SAN FRANCISCO — About 3:20 a.m. Sunday, Talbot Cox awoke to an intense shaking and swaying in his 20th-floor hotel room in downtown San Francisco.
When he came to his senses, he realized what was happening: a magnitude of earthquake he had never felt before.
“I always wake up to the earthquakes in Oklahoma,” said Cox, 21, an Oklahoma City Community College student. “My family usually sleeps through them.”
This time, that wasn’t the case. His siblings and parents all woke up to the hotel’s violent vibrations.
“It literally felt like someone was at the end of my bed just rocking it with their foot,” Cox said. “I’ve never felt that hard of an impact. You could hear all the boards in the hotel kind of cracking a little bit.”
Cox got a little more than he bargained for on this trip to visit his brother, who attends a computer school in San Francisco. He said for about 45 seconds the building rocked back and forth.
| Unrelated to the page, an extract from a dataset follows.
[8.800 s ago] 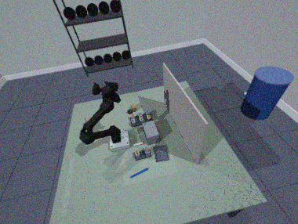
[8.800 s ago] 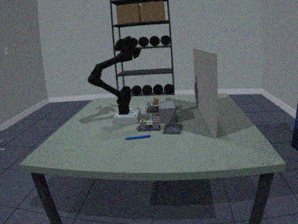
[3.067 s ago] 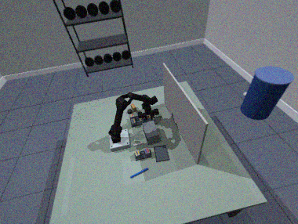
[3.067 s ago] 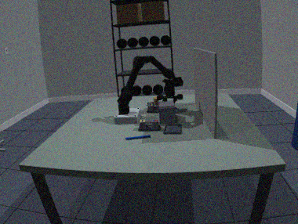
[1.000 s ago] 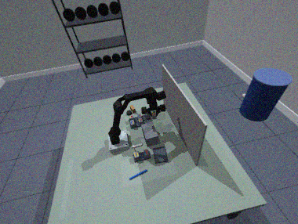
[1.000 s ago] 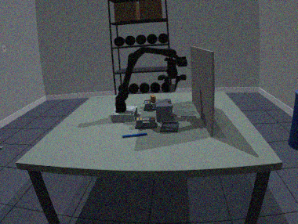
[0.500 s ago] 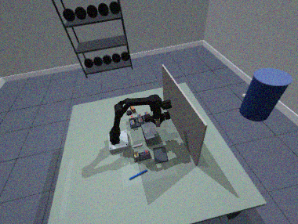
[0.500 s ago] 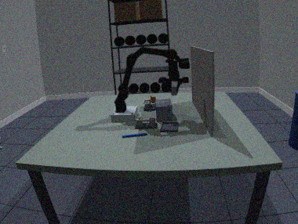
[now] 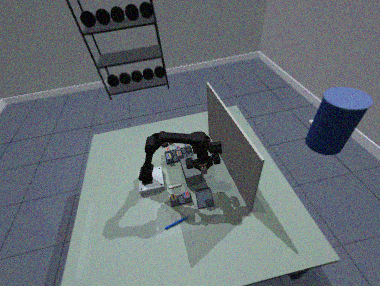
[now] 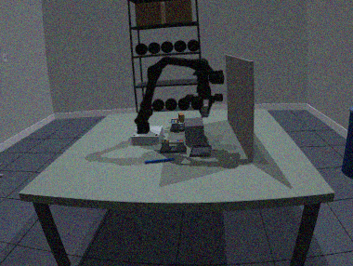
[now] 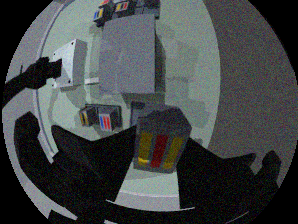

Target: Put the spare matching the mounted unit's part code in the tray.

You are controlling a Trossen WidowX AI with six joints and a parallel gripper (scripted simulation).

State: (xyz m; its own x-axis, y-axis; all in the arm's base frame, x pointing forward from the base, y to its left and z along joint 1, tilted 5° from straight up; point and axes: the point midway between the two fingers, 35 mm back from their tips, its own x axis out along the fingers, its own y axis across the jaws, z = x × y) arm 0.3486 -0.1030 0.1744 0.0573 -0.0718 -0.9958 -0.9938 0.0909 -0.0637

When the building settled, the family members immediately checked social media to confirm what they felt.
“Twitter was exploding with tweets,” he said.
The 6.0-magnitude quake had an epicenter about five miles south of Napa, 50 miles from their hotel.
Nothing in their hotel fell or broke but a chandelier continued to sway for some time after the event. The next day on the news, he said, stations primarily showed camera footage from shops affected by the quake.
With the earthquake being in California wine county, a lot of bottles took a hit. He saw a guitar shop with all its instruments on the floor.
Earthquakes vs. tornadoes
Being from Oklahoma, Cox said he personally thinks tornadoes are scarier than earthquakes.
“I guess the fact that you know tornadoes are coming, it’s hard to describe,” he said. “They’re both deadly. They’re both natural disasters.
“The simple fact that since the tornado is on the ground so much longer, and you get the warning, the adrenaline rush for a tornado is way worse than the adrenaline rush for an earthquake.”